Qianfeng Ji 1, Kefeng Li 2, Yuanming Wang 3,, Ruifeng Liang 4, Jingjie Feng 5, Ran Li 6, David Z Zhu 7
Editor: Steven Cooke
PMCID: PMC9305301  PMID: 35875679

This study systematically evaluated the swimming performance of a pelagic fish species in the Yangtze River under different exposure modes of total dissolved gas (TDG) supersaturation. The lethal exposure significantly deteriorated the Ucrit of silver carps while the non-lethal exposure did not. Water temperature also impacted fish’s swimming ability in TDG supersaturated water. The results can provide a reference for fish conservation during flood discharge.

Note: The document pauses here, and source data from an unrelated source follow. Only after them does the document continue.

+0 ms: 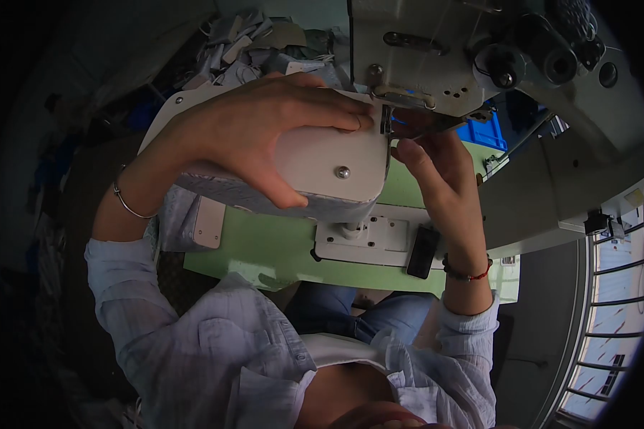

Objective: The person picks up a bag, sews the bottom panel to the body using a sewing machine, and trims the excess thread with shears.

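Sewing-machine head (408, 64) looms closest. Under it, a pale stud-bottomed fabric piece (315, 154) sits raised above the green table (265, 250), one end at the stitching point. Metal studs (343, 172) already in, sides joined up into a boxy shape, I judge; how much edge stitching is done or left, I can't tell. My left hand (265, 118) lies over the panel, fingers extended, thumb spread wide to the near edge. Right hand (444, 171) by the end: thumb raised, fingers partly hidden; grip unclear.
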`<state>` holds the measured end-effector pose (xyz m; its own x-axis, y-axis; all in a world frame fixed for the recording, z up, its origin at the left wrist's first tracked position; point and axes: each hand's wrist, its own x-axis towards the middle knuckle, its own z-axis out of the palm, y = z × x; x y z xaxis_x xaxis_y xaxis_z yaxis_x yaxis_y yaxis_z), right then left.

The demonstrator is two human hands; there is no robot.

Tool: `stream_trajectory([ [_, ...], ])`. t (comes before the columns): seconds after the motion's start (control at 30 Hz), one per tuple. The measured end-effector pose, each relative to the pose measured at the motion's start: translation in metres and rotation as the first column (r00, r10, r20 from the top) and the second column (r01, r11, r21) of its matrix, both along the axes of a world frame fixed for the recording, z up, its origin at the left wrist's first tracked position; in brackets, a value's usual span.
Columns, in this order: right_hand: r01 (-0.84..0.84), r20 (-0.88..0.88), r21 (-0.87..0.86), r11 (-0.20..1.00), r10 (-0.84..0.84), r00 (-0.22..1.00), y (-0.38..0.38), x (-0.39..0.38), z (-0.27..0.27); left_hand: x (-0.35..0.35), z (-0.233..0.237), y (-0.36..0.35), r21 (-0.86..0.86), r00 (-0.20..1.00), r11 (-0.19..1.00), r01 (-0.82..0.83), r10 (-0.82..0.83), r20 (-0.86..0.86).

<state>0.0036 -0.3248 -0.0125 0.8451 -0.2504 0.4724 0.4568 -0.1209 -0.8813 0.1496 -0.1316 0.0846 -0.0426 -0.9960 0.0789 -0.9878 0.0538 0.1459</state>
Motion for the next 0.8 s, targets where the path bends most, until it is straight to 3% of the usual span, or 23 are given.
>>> stream_trajectory([
  [0.17,0.019,-0.082,-0.123,0.992,-0.03,0.996,0.022,-0.025,-0.012,-0.001,-0.003,0.001,-0.018,1.0,1.0,0.009,-0.008,0.021],
  [0.23,0.079,-0.036,-0.295,0.952,-0.094,0.995,0.026,-0.026,-0.023,0.001,-0.006,0.003,-0.011,1.0,1.0,-0.009,0.01,0.02],
  [0.4,0.084,-0.053,-0.207,0.975,-0.097,0.994,0.035,-0.027,-0.022,-0.002,-0.003,0.005,0.047,0.995,0.995,-0.09,0.089,0.04],
  [0.47,0.087,-0.05,-0.206,0.975,-0.099,0.994,0.035,-0.026,-0.022,0.0,-0.005,0.003,-0.07,0.998,0.997,0.012,-0.007,0.07],
  [0.7,0.098,-0.006,-0.193,0.976,-0.101,0.995,0.029,-0.021,-0.024,-0.004,0.0,-0.001,0.014,0.997,0.999,-0.048,0.047,0.054],
  [0.8,0.096,-0.021,-0.197,0.976,-0.103,0.994,0.028,-0.021,-0.026,-0.002,-0.001,-0.003,-0.023,1.0,1.0,-0.016,0.017,0.017],
])
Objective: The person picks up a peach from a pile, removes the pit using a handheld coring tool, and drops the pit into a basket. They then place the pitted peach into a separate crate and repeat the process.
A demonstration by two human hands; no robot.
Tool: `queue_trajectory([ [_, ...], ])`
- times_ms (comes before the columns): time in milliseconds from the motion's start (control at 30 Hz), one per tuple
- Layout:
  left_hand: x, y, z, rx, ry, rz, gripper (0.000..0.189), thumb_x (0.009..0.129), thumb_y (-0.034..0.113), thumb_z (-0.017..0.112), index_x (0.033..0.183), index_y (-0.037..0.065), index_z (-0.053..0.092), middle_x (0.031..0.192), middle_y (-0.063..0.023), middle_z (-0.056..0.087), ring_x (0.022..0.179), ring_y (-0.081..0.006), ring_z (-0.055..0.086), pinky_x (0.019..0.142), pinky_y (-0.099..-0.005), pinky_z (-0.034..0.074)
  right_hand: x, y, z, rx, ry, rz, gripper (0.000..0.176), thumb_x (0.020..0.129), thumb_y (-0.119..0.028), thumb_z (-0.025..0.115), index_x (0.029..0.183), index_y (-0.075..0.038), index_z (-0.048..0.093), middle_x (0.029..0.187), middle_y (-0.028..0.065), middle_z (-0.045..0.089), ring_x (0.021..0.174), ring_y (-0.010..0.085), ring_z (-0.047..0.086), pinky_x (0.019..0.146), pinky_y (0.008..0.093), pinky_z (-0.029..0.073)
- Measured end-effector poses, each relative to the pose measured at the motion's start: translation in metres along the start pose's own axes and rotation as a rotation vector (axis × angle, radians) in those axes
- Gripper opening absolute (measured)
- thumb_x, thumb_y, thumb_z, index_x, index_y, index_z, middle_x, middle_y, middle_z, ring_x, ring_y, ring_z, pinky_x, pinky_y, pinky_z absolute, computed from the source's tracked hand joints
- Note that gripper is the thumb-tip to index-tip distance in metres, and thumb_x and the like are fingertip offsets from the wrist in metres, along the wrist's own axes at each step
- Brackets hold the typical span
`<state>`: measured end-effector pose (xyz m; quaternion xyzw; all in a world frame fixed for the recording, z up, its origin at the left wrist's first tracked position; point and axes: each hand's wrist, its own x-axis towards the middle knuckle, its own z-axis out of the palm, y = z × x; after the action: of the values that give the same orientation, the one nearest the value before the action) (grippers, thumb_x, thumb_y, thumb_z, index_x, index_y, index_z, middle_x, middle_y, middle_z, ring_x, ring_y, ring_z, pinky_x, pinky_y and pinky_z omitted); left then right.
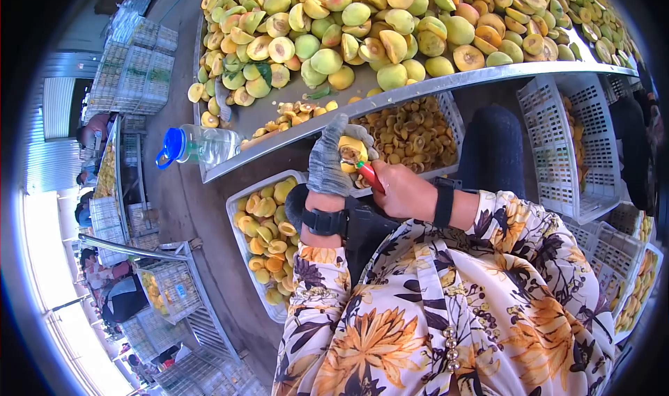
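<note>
My left hand (330, 158), in a grey knit glove, is closed around a yellow peach half (353, 146) with its brown pit hollow facing me. In my right hand (402, 191), which is bare, is a small pitting knife (370, 177) with a red handle and a green collar. Its tip is at the hollow of the peach half, and the blade is mostly hidden. Both hands are just below the front rim of the metal table (390, 101), over a crate of brown-centred cut scraps (411, 133).
Cut peaches (334, 41) are heaped on the table. A blue-capped water bottle (202, 145) lies at its left corner. A crate of peach halves (267, 239) stands by my left forearm. White crates (571, 145) stand at right. People and stacked crates (136, 68) are farther left.
</note>
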<state>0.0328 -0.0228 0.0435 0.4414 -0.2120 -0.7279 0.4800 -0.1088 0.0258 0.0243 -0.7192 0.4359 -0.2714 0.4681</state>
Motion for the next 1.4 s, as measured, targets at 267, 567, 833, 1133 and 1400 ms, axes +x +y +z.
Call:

Keywords: water temperature, total dissolved gas supersaturation, swimming performance, pelagic fish, Exposure time

Abstract

During flood discharges of upstream dams in the Yangtze River, the pelagic fish have a stress risk from total dissolved gas (TDG) supersaturation in the river water. This study took the silver carp as the object and systematically evaluated the effects of TDG supersaturation levels and exposure time on their critical swimming speed (Ucrit) at different temperatures. The external symptoms of gas bubble disease were found when TDG levels exceeded 130%. Both exposure time and TDG level did not significantly impact the Ucrit of fish under 6 days of non-lethal exposure (110%, 120%, 130% TDG) with lower or higher water temperature. Significant differences in Ucrit were found among different exposure times at 11.0 ± 1.0°C under 10 hours of lethal exposure (135%, 140%, 150% TDG) and the Ucrit reduced by 59.88%, 83.32%, and 92.40%, respectively. TDG level had a significant impact on the Ucrit at 21.0 ± 1.0°C when exposure time exceeded 8 hours. Ucrit at 21.0 ± 1.0°C water were significantly greater than those at 11.0 ± 1.0°C water where conditions had the same TDG supersaturation and exposure time. Differences in Ucrit between temperatures ranged from 3.24 to 6.12 BL/s under non-lethal exposure and from 6.38 to 13.88 BL/s under lethal exposure. The results of this study can provide a reference for fish conservation during flood discharge.

Introduction

Dams are constructed for multiple purposes including flood control, power generation, water supply and navigation (Jumani et al., 2020). A total of 43 400 dams had been built in the Yangtze River basin in China by 2019, causing 333 rivers cutoff with a total length of 1017 km (National Audit Office of the People’s Republic of China, 2018). These dams transformed rivers from a natural ecological corridor mode into a fragmented reservoir-dam-reservoir mode, severely disrupting the continuity of aquatic habitats (Hoeinghaus, 2018; Yang et al., 2019). A series of ecological and environmental problems have been caused by the construction and operation of dams (Grill et al., 2019; Zhang et al., 2020). During the dam discharge period, a large amount of water flow is spilled into the stilling basin and can result in the significance of air entrainment and its dissolution, which leads to the supersaturated total dissolved gases (TDGs) in the downstream river (Lu et al., 2019). Gas bubbles released from the supersaturated TDG water are always attached to the body surface of fish, which affects their swimming performance (Gunnarsli et al., 2009; Yuan et al., 2021). At the same time, the gases enter the fish’s bodies when they breathe, participate in the blood circulation and, finally, cause embolism in fish’s organs. It is widely known as gas bubble disease (GBD) (Skov et al., 2013; Pleizier et al., 2020a; Ji et al., 2021). The mortalities of fish will occur when GBD develops to a certain extent (Weitkamp and Katz, 1980; Weitkamp, 2008).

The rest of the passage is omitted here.